**TASK GOAL**
Each line of the material that mentions the word "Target" is to be copied.

**DATA FOR THIS TASK**

※

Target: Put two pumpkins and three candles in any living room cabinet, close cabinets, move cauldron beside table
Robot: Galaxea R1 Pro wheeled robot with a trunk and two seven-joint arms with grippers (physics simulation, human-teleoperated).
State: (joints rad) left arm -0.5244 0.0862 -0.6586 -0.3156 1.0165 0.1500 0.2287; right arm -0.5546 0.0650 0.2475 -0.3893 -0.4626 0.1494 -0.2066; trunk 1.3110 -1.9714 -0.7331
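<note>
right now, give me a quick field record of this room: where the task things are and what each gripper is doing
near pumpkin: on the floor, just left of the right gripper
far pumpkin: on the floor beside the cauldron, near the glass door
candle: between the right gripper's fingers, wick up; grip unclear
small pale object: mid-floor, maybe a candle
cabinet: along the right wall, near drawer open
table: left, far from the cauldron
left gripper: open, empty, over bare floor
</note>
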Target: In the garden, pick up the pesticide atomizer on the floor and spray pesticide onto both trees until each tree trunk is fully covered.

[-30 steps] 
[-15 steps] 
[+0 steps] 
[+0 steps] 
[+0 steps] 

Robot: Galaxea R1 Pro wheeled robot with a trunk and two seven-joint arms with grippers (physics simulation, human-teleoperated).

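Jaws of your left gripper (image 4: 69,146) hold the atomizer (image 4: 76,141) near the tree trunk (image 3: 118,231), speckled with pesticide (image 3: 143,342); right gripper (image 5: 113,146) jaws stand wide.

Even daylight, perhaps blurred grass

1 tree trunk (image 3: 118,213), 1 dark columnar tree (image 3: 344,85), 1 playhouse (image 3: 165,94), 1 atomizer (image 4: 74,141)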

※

**SOLVED EXERCISE**
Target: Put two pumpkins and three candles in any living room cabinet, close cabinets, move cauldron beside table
Target: In the garden, pick up the pesticide atomizer on the floor and spray pesticide onto both trees until each tree trunk is fully covered.

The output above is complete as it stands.